Our budget deficits require the U.S. to borrow from abroad, and the Japanese and Germans use their excess trade dollars to buy our government bonds. Should they back away our interest rates would have to keep rising to attract their investment. Thus, from our lofty post-War perch as creditors of the World, we have now become the largest debtor nation of all.

The consequences of this radical change have yet to be fully felt.

Our once-proud American dollar keeps falling in value against the Japanese yen and the German mark. Japanese and other foreign investors are gobbling up our choicest real estate and finest corporations at bargain prices. Last year, West Germany led the world in exports, ahead of us for the first time in the postwar era.

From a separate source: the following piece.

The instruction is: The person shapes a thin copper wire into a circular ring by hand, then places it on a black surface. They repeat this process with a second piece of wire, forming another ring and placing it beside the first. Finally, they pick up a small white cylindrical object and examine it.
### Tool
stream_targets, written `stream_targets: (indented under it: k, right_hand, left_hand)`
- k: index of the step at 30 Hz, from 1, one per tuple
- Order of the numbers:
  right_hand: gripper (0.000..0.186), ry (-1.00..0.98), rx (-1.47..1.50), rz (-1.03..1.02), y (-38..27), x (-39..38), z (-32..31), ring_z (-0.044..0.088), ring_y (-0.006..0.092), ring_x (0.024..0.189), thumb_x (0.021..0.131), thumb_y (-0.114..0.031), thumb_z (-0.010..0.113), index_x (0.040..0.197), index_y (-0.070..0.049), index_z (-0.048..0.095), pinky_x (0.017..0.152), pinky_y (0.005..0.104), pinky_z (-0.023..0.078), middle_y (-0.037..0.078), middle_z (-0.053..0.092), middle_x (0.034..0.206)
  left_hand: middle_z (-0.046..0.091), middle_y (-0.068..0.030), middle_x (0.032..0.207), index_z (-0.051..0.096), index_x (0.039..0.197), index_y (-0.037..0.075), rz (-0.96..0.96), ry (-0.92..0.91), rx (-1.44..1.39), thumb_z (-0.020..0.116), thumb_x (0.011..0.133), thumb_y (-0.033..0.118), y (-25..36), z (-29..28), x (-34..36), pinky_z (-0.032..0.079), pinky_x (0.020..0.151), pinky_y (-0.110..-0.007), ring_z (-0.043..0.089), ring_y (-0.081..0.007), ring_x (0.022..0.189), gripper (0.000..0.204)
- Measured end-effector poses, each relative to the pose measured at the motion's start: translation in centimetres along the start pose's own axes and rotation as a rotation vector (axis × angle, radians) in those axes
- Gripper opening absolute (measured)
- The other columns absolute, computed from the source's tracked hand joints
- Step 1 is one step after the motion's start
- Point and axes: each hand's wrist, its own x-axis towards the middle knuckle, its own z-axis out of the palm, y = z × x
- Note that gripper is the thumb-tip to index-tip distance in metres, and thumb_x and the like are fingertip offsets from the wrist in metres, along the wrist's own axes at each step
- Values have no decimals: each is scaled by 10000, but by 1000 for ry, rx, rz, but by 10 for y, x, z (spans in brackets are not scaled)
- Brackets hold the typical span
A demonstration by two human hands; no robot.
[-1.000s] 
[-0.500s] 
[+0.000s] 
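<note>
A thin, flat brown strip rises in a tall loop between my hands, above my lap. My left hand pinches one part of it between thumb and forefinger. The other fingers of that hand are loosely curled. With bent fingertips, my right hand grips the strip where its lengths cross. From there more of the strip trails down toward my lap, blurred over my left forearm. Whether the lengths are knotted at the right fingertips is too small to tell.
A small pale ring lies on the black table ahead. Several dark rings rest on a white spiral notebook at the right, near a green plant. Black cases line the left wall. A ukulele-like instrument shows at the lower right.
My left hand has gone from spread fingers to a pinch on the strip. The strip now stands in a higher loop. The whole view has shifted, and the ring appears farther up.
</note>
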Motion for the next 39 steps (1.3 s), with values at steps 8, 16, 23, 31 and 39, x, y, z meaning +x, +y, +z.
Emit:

Like it or not, our interest rates, our rents, the costs of our goods and value of our real property, and the prices of our stocks and bonds, are greatly influenced by foreign investors. Among the world's largest banks, only one from the United States (Citibank of New York) ranked in the top 25, and the seven largest are all Japanese.

The generous post-War financial aid (Marshall Plan) we rendered to our stricken foes helped lift them from the depths to these positions of renewed strength and international economic power. And our insistence that Japan have neither army nor navy (with the U.S. as military protector) certainly helped their economic revival. There must be some lesson in all this!

Indeed, what Japan and Germany couldn't do by force of arms they have thus accomplished by economic means in a scant four decades. Ironically, and without the loss of a single life, the vanquished are now the victors in the world financial arena.

By contrast, the over-one-million American casualties of World War II are sad reminders of the futility of war as we as a nation embrace our erstwhile foes.

(I must confess that my own memories of the terrible loss of my only brother in that useless conflict and the horrors of genocide inflicted on my people in the Holocaust preclude my ever viewing Germany with equanimity.)

For me, December 7, 1941, was a fateful date never to be forgotten, a turning point in my life. It brought a loss of innocence, a passage from the unsophisticated and provincial into the real and harsh world of conflict and wariness.

But, the day which Franklin Delano Roosevelt solemnly proclaimed would "live in infamy," didn't.

What a poor collective memory we have.